Un immense soulagement règne dans le nord-est du Nigeria. Plus de 416 femmes et enfants, enlevés il y a plusieurs mois par le groupe jihadiste Boko Haram, ont été remis en liberté dans l’État de Borno, ont annoncé des responsables locaux.
La libération est survenue samedi 6 juin. Les captifs sont originaires du village de Ngoshe, une localité située à moins de dix kilomètres de la frontière camerounaise, dans la région de Gwoza. Cette zone est l’un des bastions historiques de Boko Haram et subit régulièrement des attaques depuis le début de l’insurrection armée en 2009.

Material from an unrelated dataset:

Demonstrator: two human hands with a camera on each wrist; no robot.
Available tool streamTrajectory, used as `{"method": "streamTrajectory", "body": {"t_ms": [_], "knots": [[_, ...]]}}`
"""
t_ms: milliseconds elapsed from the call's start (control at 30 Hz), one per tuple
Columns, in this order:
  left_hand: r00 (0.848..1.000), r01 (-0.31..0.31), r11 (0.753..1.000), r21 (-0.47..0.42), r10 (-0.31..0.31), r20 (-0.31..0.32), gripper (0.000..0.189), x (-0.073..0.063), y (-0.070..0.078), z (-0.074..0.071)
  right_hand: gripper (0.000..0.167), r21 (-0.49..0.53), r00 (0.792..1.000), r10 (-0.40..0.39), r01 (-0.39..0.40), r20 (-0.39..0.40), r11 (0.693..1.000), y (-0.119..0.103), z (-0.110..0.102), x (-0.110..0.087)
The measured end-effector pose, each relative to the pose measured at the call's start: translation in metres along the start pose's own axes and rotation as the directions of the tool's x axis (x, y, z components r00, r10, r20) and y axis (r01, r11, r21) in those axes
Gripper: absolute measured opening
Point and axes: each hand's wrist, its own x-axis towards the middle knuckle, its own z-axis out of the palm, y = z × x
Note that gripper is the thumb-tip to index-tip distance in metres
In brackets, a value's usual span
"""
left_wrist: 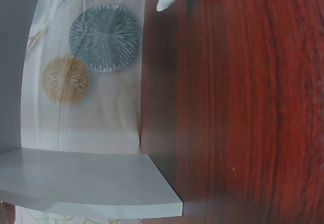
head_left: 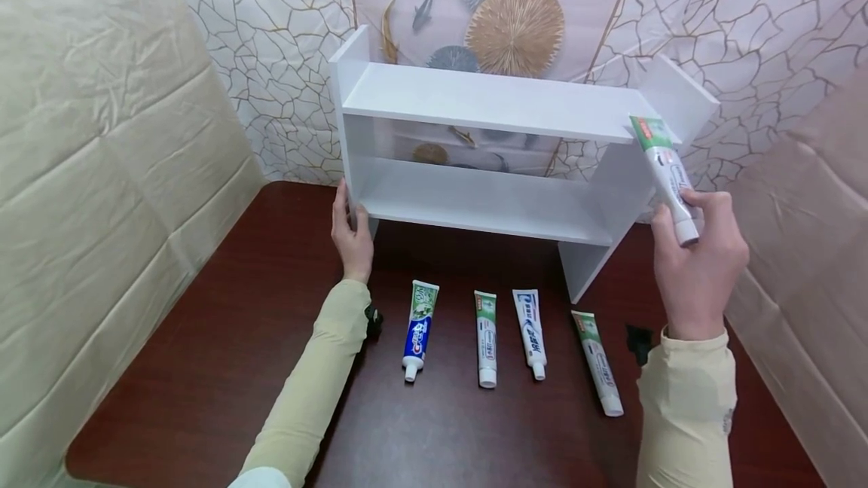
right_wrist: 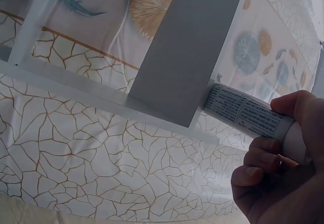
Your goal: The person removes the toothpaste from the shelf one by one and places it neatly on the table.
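Note:
A white two-tier shelf (head_left: 484, 100) stands at the back of the table. My left hand (head_left: 353, 243) holds its left side panel near the bottom, fingers along the outer face and thumb at the front edge. In my right hand (head_left: 705, 254) is a green-and-white toothpaste tube (head_left: 667, 168), pinched near its white cap. The tube's green end overlaps the upper board's right end in the head view. In the right wrist view, the printed back of the toothpaste tube (right_wrist: 243, 112) shows beside the shelf board (right_wrist: 187, 57), with thumb and fingers around the cap end.
On the dark red-brown table (head_left: 434, 435) lie a blue-and-green toothpaste tube (head_left: 419, 326), a green-and-white tube (head_left: 486, 337), a white-and-blue tube (head_left: 531, 331) and another green-and-white tube (head_left: 598, 364). Patterned cloth (head_left: 285, 36) hangs behind the shelf; beige padded walls (head_left: 102, 172) flank the table.

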Motion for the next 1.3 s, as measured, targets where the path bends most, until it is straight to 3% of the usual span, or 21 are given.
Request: {"method": "streamTrajectory", "body": {"t_ms": [267,500,600,767,1000,1300], "knots": [[1.000,0.004,1.000,0.004,-0.004,-0.004,0.046,0.000,0.002,0.000,0.029,0.011,0.999,-0.026,0.026,-0.023,1.000,0.003,-0.012,-0.012],[1.000,0.002,1.000,0.010,-0.001,-0.020,0.048,0.003,-0.029,0.004,0.032,0.040,0.998,0.012,-0.010,-0.054,0.999,0.011,-0.022,-0.025],[1.000,0.019,1.000,0.007,-0.019,-0.013,0.048,0.001,-0.017,0.004,0.030,0.060,0.996,0.062,-0.057,-0.070,0.997,0.016,-0.029,-0.032],[1.000,-0.008,1.000,0.005,0.008,-0.012,0.046,-0.001,0.002,0.001,0.032,0.078,0.992,0.116,-0.113,-0.045,0.991,0.027,-0.035,-0.042],[1.000,-0.003,1.000,-0.006,0.003,-0.011,0.045,-0.001,0.001,0.001,0.032,0.057,0.980,0.196,-0.195,-0.018,0.979,0.040,-0.039,-0.055],[1.000,0.002,1.000,-0.010,-0.002,-0.006,0.045,-0.001,0.001,0.001,0.031,0.002,0.973,0.229,-0.229,-0.015,0.973,0.053,-0.045,-0.069]]}}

Le sénateur Mohammed Ali Ndume, ainsi que des représentants de la jeunesse, ont confirmé l’information. Pour l’instant, les circonstances exactes de cette libération massive restent floues. Aucune indication officielle n’a été donnée sur d’éventuelles négociations ou le versement d’une rançon.

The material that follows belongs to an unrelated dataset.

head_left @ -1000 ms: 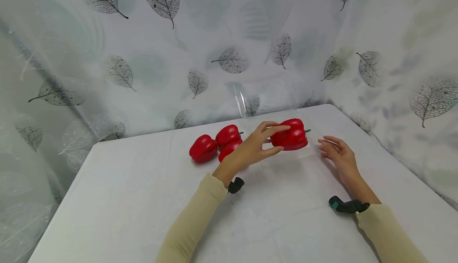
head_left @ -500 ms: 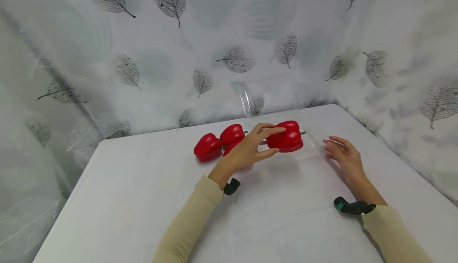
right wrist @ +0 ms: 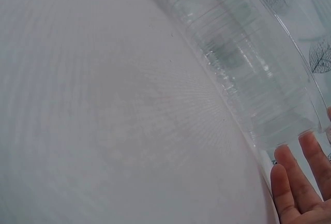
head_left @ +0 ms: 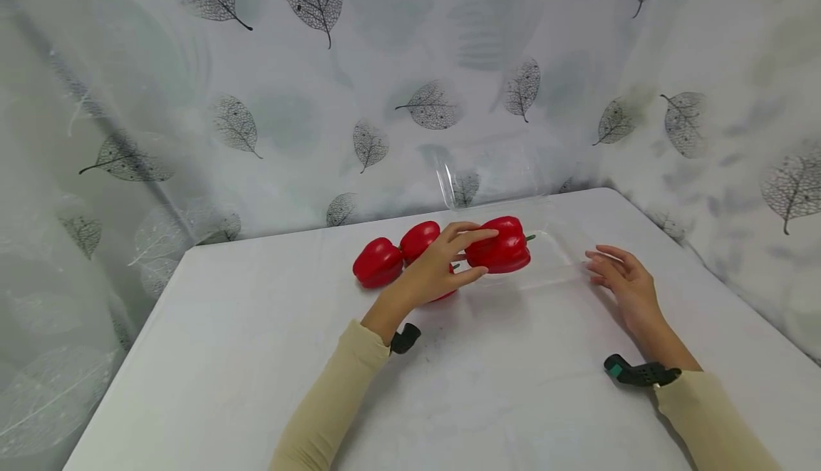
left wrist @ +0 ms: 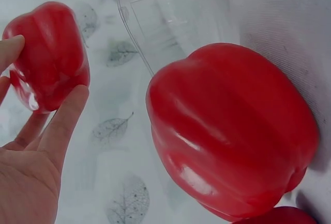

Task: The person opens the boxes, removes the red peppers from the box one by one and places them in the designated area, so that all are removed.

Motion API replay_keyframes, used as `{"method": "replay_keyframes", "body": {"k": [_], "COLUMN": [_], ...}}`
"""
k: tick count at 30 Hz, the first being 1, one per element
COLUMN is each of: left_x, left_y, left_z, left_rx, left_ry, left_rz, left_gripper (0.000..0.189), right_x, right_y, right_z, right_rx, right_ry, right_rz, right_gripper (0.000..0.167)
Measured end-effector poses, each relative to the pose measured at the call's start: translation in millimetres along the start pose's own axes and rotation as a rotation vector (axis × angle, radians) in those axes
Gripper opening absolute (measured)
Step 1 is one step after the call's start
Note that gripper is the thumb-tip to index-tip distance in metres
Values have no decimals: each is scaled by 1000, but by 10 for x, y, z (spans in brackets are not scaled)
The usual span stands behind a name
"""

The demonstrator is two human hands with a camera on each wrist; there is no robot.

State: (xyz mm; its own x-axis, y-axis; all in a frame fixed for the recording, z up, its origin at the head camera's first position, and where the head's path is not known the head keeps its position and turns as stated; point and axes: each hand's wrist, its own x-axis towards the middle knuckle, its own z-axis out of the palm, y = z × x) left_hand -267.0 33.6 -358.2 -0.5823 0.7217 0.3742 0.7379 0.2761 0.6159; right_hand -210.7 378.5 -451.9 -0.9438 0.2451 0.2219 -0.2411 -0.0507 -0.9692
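In the head view my left hand (head_left: 426,271) grips a red bell pepper (head_left: 503,246) by its blunt end, its green stem facing right. Thumb and fingers lie along the pepper's sides in the left wrist view. The pepper is held over the left part of a clear plastic clamshell box (head_left: 554,254), whose lid stands up at the back. At the box's right end is my right hand (head_left: 625,286), fingers loosely bent. In the right wrist view its fingertips (right wrist: 307,138) rest right at the box's clear wall (right wrist: 232,63).
Left of the box, red bell peppers (head_left: 378,263) lie grouped on the white table (head_left: 224,343); my left hand partly covers one. A large bell pepper (left wrist: 232,131) fills much of the left wrist view. A leaf-print curtain (head_left: 288,122) hangs behind the table.
My left hand has moved a little to the left with the bell pepper, baring more of the box's right part. My right hand stays at the box's end. The head view has shifted slightly.
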Motion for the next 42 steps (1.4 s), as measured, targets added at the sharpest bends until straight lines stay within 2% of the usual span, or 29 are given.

Mystère autour des conditions de la libération
Les autorités nigérianes affirment ne pas négocier avec les groupes armés. Pourtant, des observateurs estiment que le paiement de rançons reste une pratique courante pour obtenir la libération d’otages. Les responsables impliqués dans les discussions avec les ravisseurs n’ont pas précisé les modalités de cette remise en liberté.
Une région meurtrie par quinze ans de violence
Depuis 2009, Boko Haram et son rival, l’État islamique en Afrique de l’Ouest (Iswap), sèment la terreur dans le nord-est du Nigeria. Les affrontements ont causé des dizaines de milliers de morts et forcé des millions de personnes à fuir leur foyer. Les enlèvements de masse constituent l’une des principales sources de financement de ces groupes armés.